+++ THE DATA

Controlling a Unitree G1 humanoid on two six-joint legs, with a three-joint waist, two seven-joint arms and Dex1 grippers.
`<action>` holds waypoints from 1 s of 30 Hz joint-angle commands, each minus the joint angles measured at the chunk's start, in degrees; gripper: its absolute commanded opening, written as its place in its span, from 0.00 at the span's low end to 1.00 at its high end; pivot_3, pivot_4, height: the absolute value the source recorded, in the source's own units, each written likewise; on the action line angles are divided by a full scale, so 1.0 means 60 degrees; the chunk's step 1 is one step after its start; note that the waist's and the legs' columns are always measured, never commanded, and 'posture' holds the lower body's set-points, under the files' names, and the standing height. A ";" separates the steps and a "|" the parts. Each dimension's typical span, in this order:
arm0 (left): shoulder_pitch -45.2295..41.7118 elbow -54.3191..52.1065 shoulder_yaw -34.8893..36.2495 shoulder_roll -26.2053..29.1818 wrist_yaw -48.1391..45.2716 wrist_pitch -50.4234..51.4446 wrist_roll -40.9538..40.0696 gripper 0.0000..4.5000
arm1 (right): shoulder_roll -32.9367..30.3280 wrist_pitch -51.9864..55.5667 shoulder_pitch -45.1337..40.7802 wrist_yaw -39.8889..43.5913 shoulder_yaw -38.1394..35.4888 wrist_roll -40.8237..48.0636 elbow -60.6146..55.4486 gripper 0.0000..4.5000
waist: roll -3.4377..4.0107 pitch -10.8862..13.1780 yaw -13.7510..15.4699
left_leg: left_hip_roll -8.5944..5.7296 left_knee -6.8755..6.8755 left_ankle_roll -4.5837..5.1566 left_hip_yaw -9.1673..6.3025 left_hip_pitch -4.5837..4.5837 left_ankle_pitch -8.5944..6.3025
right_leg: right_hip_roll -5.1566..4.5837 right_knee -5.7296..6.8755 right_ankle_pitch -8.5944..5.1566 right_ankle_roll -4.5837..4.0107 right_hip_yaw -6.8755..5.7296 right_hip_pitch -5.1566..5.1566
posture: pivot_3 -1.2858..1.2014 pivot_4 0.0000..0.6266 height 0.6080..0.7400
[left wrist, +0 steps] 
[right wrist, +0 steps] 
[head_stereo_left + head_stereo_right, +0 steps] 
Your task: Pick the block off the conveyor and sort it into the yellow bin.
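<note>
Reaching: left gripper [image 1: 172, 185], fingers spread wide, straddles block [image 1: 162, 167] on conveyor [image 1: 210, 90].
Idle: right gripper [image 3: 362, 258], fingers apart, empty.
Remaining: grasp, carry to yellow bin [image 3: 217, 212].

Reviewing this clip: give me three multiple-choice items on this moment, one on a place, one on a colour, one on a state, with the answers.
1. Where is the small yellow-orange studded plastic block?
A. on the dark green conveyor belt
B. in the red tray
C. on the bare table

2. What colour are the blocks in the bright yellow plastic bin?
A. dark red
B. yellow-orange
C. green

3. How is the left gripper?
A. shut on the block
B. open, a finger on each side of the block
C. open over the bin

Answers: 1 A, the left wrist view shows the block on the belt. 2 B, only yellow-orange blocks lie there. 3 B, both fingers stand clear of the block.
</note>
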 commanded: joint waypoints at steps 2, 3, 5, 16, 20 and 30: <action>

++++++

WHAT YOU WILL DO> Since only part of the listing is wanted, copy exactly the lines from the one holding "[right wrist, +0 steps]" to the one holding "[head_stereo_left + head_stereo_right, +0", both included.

YOUR SOLUTION>
[right wrist, +0 steps] 
[head_stereo_left + head_stereo_right, +0 steps] 

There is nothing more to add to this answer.